* _Extracted entries_
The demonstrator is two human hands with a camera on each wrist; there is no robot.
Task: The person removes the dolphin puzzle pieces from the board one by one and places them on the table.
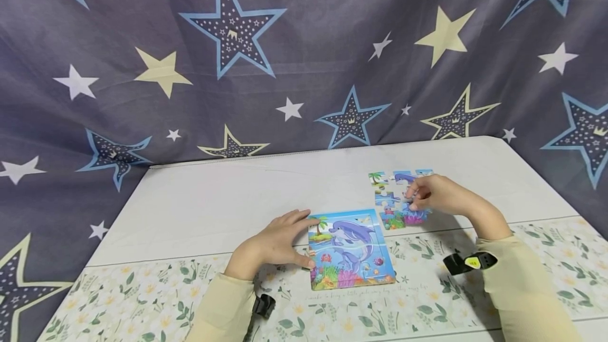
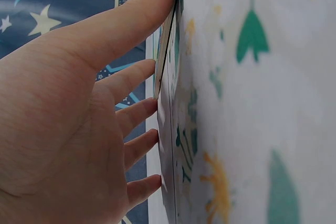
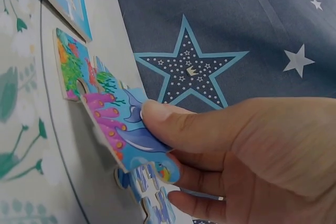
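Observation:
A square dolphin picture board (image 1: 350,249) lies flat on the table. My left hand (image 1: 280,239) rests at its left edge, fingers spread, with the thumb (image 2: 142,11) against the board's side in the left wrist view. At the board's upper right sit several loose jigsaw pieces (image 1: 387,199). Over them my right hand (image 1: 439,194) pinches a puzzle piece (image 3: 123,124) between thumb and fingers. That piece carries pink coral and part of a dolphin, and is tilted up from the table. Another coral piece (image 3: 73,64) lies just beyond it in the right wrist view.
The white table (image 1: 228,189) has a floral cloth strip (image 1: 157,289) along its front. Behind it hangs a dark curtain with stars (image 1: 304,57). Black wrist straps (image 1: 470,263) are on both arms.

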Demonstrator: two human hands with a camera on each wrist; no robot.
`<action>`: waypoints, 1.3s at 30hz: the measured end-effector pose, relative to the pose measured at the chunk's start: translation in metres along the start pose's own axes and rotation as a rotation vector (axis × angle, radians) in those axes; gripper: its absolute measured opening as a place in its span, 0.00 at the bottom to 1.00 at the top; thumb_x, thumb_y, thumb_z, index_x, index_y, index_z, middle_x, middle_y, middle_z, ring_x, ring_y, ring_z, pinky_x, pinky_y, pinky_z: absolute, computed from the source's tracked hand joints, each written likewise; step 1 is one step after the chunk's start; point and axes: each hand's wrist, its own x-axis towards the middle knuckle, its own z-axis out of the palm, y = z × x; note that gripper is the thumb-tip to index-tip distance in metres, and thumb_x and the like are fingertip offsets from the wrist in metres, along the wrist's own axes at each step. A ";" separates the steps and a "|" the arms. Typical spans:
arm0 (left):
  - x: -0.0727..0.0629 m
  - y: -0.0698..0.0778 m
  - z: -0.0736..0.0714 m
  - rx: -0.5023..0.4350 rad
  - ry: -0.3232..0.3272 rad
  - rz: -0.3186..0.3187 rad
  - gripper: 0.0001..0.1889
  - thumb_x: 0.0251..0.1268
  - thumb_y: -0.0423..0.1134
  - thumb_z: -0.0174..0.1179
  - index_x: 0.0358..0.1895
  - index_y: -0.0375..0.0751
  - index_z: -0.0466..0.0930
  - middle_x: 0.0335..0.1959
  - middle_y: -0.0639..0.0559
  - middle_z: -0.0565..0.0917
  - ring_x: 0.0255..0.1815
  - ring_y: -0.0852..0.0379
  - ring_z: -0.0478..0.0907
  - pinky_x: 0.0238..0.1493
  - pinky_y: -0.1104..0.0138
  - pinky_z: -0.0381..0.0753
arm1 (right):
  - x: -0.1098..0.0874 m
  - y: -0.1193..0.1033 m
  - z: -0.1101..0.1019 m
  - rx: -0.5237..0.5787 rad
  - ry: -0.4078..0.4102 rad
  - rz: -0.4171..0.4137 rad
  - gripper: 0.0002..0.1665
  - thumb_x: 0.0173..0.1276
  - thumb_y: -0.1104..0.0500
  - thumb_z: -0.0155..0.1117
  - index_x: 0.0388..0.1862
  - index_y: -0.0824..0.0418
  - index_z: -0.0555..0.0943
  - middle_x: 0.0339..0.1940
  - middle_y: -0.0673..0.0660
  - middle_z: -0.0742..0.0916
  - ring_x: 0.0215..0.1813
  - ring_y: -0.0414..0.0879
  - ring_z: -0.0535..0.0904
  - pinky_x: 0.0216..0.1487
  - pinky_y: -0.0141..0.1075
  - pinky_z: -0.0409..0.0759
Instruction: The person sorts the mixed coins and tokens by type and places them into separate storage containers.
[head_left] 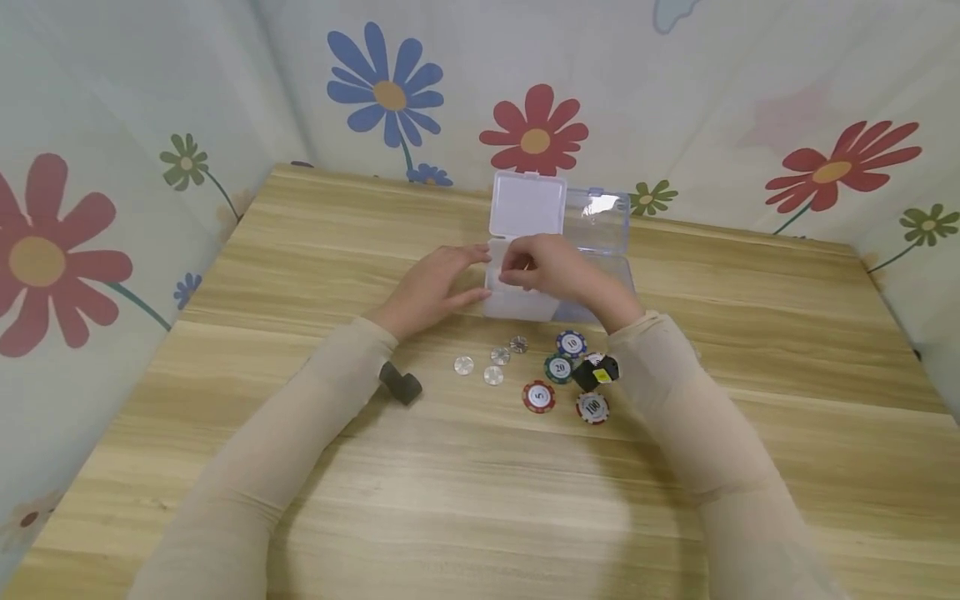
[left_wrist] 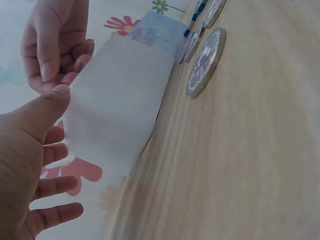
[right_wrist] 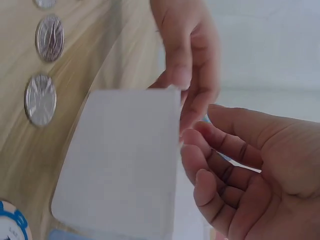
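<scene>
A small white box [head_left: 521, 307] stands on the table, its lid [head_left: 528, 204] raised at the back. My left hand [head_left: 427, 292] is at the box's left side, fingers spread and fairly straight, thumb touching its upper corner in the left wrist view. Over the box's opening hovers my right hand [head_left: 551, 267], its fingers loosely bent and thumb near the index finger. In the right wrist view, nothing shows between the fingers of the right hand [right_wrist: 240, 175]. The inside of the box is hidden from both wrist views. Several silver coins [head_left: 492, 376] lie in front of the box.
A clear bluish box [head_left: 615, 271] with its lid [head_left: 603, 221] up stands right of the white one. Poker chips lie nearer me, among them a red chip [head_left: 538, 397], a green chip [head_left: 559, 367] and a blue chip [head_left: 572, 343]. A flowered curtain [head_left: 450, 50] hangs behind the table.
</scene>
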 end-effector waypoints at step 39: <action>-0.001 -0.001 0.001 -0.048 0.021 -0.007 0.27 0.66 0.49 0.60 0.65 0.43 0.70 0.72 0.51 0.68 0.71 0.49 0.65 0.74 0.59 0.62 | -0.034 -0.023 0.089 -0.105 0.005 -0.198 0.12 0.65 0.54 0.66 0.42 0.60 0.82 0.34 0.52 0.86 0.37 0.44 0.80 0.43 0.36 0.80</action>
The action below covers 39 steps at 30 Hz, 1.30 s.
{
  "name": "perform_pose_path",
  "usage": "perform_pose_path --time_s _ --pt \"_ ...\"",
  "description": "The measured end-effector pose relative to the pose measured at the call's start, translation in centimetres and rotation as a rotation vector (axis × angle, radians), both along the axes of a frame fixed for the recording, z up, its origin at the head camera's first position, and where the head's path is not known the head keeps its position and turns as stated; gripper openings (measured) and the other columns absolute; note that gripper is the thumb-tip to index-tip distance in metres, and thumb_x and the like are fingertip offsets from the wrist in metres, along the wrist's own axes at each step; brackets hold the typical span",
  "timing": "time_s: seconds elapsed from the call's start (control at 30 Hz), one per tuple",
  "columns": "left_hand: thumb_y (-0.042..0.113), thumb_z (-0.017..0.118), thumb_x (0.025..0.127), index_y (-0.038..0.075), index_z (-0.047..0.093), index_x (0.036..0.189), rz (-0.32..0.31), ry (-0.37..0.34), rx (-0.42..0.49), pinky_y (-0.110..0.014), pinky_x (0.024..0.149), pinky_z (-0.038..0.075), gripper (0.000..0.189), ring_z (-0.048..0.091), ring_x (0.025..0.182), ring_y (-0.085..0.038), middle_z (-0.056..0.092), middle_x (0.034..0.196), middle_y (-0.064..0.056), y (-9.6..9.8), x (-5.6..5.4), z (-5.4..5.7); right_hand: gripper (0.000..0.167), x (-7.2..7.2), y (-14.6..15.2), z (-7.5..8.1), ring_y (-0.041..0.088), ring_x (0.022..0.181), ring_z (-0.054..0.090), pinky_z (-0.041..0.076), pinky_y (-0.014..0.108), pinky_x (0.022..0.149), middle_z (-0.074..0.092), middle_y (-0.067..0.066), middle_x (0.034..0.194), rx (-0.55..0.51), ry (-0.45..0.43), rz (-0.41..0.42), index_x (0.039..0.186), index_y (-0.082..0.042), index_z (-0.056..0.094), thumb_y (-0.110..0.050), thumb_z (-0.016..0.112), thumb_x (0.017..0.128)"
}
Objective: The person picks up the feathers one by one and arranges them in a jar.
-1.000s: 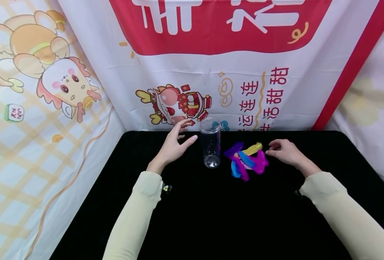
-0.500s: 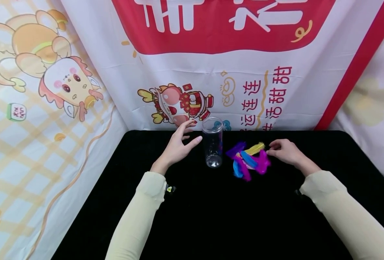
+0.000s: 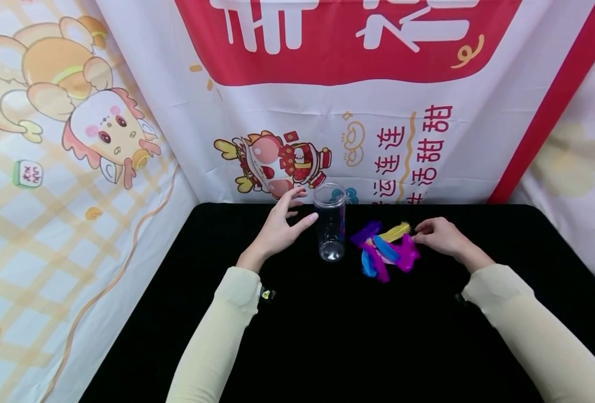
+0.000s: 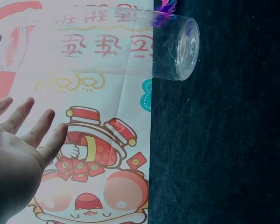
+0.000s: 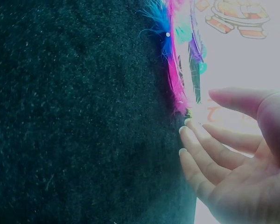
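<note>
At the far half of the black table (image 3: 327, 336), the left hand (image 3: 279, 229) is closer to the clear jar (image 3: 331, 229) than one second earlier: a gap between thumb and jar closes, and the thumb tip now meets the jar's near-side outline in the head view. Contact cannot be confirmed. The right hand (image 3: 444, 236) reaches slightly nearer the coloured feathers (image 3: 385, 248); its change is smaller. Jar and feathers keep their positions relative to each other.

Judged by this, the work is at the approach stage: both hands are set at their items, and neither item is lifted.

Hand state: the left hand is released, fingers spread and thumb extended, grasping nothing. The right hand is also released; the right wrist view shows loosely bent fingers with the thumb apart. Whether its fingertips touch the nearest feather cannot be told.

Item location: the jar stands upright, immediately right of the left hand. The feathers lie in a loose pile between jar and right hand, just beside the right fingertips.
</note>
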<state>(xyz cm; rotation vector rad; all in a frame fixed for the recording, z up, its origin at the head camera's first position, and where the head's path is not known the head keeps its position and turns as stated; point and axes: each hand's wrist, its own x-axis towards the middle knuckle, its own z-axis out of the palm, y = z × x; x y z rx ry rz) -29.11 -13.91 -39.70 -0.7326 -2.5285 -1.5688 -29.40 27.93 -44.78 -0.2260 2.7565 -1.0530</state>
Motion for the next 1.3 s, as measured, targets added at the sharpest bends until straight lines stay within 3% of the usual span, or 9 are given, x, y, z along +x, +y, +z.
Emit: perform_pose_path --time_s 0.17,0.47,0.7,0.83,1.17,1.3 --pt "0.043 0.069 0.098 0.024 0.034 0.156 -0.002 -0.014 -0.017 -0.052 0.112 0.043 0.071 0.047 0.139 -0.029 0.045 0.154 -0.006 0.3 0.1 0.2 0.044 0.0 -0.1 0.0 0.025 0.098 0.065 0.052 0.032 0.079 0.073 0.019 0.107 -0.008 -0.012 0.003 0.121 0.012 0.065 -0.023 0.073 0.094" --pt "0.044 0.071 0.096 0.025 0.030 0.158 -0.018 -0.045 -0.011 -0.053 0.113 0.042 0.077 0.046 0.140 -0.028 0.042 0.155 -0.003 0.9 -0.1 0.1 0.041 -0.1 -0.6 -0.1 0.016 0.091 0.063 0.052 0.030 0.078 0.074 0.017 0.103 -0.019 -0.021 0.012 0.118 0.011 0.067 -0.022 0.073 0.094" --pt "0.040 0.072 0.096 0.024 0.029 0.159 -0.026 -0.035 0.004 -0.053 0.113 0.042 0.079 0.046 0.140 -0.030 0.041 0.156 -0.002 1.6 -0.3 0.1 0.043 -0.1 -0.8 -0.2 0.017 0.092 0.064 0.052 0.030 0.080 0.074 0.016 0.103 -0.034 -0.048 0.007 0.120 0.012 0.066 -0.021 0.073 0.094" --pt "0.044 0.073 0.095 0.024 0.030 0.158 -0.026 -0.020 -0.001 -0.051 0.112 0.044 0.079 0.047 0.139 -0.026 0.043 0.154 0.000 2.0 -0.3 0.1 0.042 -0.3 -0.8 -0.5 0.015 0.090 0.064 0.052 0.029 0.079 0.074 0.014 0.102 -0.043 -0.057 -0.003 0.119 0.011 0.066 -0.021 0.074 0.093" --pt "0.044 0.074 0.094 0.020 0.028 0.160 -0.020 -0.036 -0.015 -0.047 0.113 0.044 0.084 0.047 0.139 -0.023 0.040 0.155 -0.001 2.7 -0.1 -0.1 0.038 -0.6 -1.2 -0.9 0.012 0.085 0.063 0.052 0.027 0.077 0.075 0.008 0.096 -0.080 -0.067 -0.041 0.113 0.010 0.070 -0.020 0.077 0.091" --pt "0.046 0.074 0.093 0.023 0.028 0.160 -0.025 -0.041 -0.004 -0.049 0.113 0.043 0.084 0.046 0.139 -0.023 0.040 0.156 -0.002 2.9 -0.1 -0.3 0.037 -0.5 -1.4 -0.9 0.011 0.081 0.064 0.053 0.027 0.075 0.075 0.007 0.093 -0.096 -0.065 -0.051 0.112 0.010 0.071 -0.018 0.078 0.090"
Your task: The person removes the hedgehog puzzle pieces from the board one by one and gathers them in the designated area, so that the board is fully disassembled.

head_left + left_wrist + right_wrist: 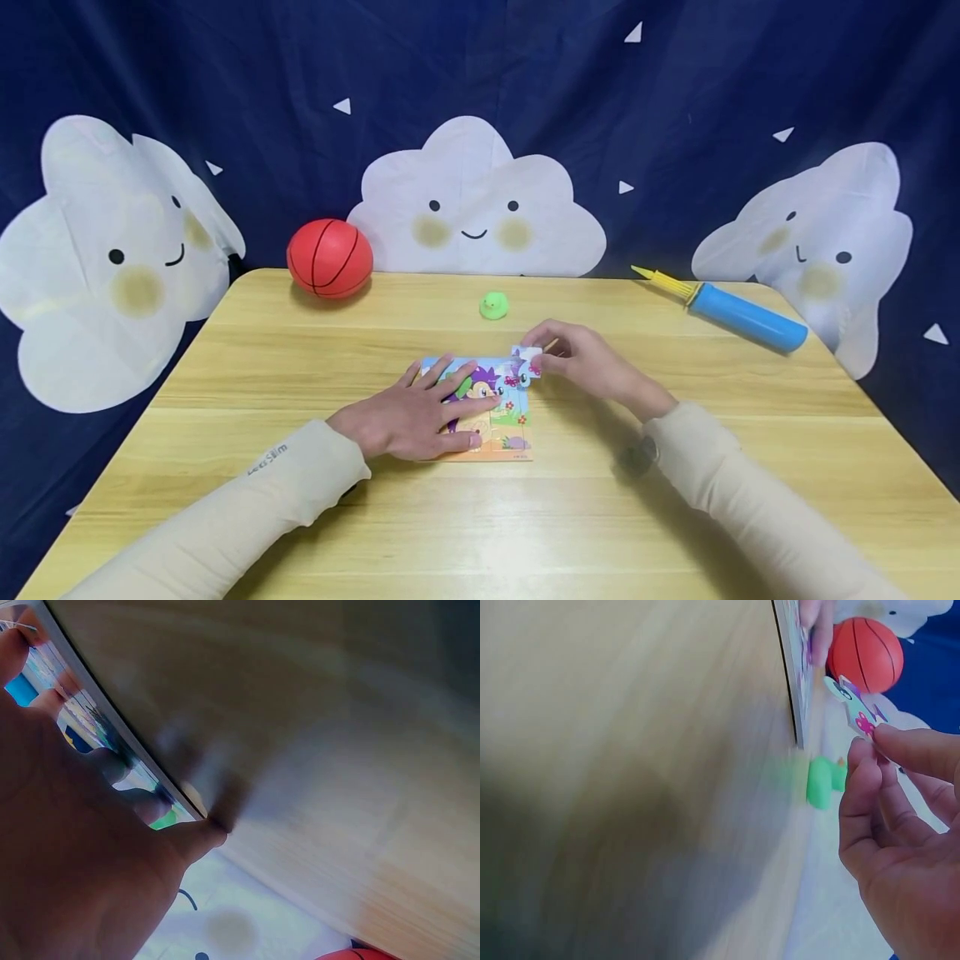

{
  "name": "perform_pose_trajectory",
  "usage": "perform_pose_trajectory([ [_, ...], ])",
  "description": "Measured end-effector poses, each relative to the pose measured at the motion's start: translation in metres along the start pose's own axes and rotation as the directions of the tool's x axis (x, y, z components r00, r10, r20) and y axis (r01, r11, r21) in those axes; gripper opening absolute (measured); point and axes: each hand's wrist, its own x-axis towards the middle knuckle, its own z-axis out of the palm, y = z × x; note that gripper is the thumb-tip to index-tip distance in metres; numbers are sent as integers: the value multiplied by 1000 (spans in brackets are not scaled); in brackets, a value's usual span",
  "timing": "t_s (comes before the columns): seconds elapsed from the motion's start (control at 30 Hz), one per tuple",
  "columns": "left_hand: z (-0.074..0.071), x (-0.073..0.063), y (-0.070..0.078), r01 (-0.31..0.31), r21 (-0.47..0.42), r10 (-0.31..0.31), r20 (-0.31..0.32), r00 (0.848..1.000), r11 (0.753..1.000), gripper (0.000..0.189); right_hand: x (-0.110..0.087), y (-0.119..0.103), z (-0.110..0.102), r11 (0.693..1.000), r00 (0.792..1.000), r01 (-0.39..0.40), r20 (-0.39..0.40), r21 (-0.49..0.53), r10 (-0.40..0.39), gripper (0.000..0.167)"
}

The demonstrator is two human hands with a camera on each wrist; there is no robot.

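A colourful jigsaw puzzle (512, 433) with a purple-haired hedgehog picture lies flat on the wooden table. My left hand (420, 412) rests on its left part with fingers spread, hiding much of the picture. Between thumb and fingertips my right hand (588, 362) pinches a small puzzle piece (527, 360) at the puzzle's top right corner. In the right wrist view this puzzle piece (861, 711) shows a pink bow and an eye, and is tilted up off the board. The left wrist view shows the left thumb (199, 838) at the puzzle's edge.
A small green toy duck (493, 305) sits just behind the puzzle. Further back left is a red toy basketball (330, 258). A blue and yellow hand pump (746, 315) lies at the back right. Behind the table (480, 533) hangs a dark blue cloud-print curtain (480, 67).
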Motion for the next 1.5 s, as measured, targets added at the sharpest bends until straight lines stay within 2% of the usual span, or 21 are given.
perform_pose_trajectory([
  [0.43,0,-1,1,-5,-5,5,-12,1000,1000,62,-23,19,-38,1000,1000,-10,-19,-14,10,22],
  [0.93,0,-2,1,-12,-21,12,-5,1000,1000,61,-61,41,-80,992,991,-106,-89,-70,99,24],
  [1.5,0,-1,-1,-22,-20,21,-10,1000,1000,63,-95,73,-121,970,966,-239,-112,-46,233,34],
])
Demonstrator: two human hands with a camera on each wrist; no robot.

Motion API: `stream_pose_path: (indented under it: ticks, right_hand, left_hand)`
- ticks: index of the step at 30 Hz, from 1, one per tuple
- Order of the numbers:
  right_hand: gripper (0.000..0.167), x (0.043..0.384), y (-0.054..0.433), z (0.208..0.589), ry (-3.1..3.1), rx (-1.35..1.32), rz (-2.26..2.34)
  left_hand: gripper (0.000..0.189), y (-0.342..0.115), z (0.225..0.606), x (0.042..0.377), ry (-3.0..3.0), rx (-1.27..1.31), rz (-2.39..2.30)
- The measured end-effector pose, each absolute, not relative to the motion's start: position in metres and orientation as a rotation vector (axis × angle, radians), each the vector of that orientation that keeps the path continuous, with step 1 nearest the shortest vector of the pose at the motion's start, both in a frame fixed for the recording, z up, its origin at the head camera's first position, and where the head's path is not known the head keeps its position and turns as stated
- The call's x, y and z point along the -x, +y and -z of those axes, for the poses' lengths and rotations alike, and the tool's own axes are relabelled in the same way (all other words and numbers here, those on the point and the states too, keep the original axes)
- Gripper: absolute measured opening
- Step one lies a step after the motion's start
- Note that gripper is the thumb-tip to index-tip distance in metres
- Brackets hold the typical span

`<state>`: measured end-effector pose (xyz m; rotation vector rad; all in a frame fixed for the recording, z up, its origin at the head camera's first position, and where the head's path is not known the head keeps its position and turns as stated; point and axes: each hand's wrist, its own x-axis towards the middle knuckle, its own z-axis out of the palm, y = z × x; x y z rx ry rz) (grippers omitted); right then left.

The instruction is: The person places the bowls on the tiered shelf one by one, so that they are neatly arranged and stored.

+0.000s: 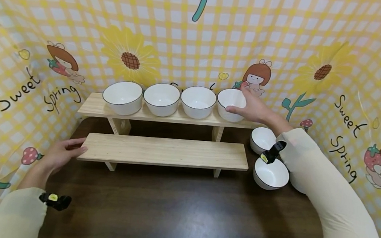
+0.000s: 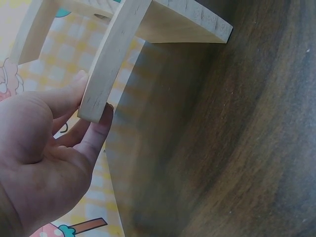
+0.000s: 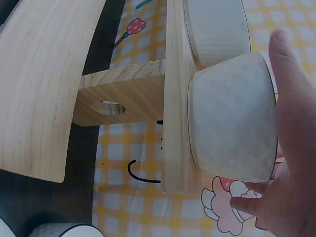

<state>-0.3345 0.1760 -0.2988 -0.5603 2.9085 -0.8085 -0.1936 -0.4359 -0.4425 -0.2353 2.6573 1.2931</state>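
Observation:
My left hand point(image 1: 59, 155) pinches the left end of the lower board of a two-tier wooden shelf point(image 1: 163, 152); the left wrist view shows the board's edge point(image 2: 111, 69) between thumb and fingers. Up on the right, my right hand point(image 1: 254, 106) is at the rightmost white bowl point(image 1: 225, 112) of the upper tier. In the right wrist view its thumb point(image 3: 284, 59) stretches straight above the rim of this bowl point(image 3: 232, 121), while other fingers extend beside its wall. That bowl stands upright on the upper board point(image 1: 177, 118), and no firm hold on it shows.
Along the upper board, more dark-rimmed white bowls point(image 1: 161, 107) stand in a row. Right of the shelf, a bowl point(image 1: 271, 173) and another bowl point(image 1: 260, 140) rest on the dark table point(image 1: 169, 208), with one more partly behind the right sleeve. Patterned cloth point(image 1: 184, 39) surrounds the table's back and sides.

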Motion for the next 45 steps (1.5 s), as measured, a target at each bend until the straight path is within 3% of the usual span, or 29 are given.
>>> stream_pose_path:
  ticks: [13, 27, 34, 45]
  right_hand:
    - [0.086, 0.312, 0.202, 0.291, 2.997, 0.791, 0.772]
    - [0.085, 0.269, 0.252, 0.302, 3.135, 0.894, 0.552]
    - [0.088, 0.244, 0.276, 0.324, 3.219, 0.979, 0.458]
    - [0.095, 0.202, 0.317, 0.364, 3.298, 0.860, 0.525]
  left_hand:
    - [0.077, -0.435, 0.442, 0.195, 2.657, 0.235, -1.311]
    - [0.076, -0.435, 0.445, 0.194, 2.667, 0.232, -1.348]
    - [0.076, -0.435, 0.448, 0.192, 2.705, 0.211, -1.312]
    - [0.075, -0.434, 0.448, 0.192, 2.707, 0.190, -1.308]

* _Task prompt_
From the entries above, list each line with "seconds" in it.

* _Result_
  "timing": "time_s: seconds elapsed from the call's start (control at 30 Hz), one per tuple",
  "timing": "t_s (comes before the columns): seconds elapsed from the motion's start (control at 30 Hz), one per tuple",

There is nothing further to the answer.